Mercyhurst University, Gannon University, Penn State Behrend and Edinboro University are continuing their collaborative work in 2019 to increase entrepreneurship in the Erie area through the innovations and specialties of these four colleges.
This year, the Beehive network plans to help even more companies in small business start-ups.
According to Brad Gleason, Ph.D., director for the Center for Information Research Analysis and Training (CIRAT), the Beehive projects are a “huge collaboration unequaled in the area.”
Mercyhurst’s contribution is centered around its intelligence programs capacity for market research.
Just last semester, the group helped seven startup companies adjust their strategies to fit trends within their industries.
The Beehive program began with funding from the Erie County Gaming Revenue Authority under a program called “Ignite Erie.” According to Gleason, this was “a special pot of money for the schools to come together to support Erie County entrepreneurship.”
The Beehive plans to help another 16 companies in the next year. Gleason reached out to four economic nodes in Erie — the City of Erie Economic Development Office, the Idea Fund Erie, Gannon’s Small Business Development Center (SBDC) and Ben Franklin Technology Partners — that he saw as good sources for potential clients. The clients were scored and prioritized through a custom matrix meant to objectively determine which businesses would benefit most from the Beehive project.
Recently, the network received a $1 million grant that will be evenly divided among the four schools. Mercyhurst’s $250,000 is to be dedicated toward 23 market studies, including the seven that were completed this Fall semester. Each team in charge of these projects includes two Mercyhurst students joined by a student from Edinboro, Gannon and Penn State Behrend who are the other universities in the partnership.

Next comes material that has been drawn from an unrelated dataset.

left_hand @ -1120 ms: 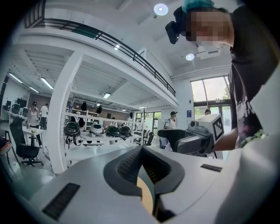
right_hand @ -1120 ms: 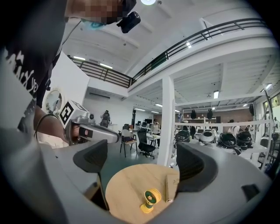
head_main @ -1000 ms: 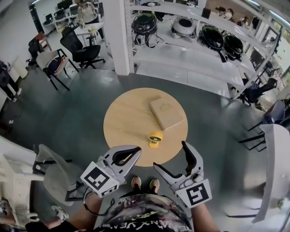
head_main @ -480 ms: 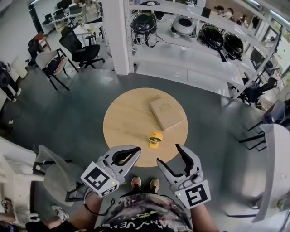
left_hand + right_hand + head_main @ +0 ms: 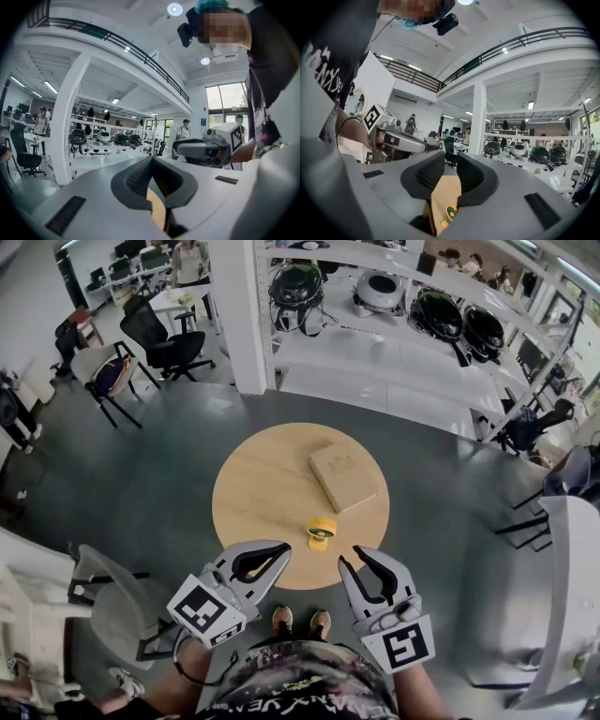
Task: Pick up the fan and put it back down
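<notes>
Just now closing the right gripper (image 5: 351, 556) to a thin slit, nothing inside; left gripper (image 5: 285, 548) pressed together, empty. Slightly ahead, between both tips, untouched on the round table (image 5: 251, 493): the yellow fan (image 5: 322, 529).

A round table (image 5: 253, 493) of light wood stands on a dark grey floor (image 5: 169, 484). Two things lie on it. A flat tan box (image 5: 345, 474) sits at an angle, right of centre. A small yellow fan (image 5: 322, 530) sits nearer the front edge, close to the box but apart.
</notes>
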### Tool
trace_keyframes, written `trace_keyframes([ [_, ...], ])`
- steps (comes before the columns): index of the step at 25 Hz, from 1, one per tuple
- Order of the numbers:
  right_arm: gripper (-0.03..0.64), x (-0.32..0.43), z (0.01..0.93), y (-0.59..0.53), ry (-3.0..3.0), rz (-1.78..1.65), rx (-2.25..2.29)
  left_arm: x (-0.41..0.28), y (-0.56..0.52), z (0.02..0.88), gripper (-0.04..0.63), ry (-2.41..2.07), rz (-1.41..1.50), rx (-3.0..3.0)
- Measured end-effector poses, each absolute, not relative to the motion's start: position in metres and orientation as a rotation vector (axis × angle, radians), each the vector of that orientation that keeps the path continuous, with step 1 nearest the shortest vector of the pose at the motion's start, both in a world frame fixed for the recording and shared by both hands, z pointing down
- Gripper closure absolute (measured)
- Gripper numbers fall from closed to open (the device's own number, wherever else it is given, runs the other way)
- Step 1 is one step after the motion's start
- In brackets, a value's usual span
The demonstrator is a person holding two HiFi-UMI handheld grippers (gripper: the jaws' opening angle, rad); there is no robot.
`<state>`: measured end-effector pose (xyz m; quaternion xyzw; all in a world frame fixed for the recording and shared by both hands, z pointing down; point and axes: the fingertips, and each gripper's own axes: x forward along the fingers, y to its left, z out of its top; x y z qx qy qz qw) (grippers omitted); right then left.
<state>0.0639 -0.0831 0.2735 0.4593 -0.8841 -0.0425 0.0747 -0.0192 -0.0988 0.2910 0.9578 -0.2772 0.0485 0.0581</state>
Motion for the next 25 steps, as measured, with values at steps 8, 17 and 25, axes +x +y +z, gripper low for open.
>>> trace_keyframes([
  [8,0.615,0.066,0.277,-0.096,-2.64,-0.131,1.414,-0.022,-0.112,0.295,0.578,-0.844,0.153,2.897],
  [17,0.618,0.061,0.277,-0.105,-2.661,-0.119,1.396,-0.026,-0.122,0.293,0.578,-0.856,0.147,2.895],
  [25,0.618,0.06,0.277,-0.11,-2.671,-0.13,1.381,-0.026,-0.128,0.292,0.578,-0.864,0.146,2.889],
])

So far, the inter-collegiate initiative is running smoothly and helping to keep new, innovative small businesses in Erie. It is also a great opportunity for students to get involved in real-world projects, developing their time management and teamwork skills and allowing them to actually see the results of their work.
“When the final product is briefed to the customer at the end, they can go back to their business tomorrow and implement what comes with that report,” Gleason said.
Initially, only Mercyhurst and Penn State Behrend were partners, with Gannon and Edinboro University joining more recently. For three years, Mercyhurst and Penn State Behrend used Quickstarter, a crowdfunding program run by Kristan Wheaton, JDD. The program had a 93 percent success rate.
Quickstarter was sold, but the success of the Beehive model and some dedicated representatives from Gannon and Edinboro led to a broader and more robust partnership that has initiated rebranding as well as new and exciting Beehive network developments.
Gleason wanted to credit the efforts of Beehive partners to include Gannon, Penn State Behrend, and Edinboro.
“The thing I like the most in the larger Beehive is one school takes the lead and in this case its Gannon University and decided to be the applicant and they have been great to work with,” Gleason said. “Having a good partner is half the battle, and Gannon has been a wonderful partner on this. If it weren’t for power of all the university nodes, I think the region would be in a different place than they are.”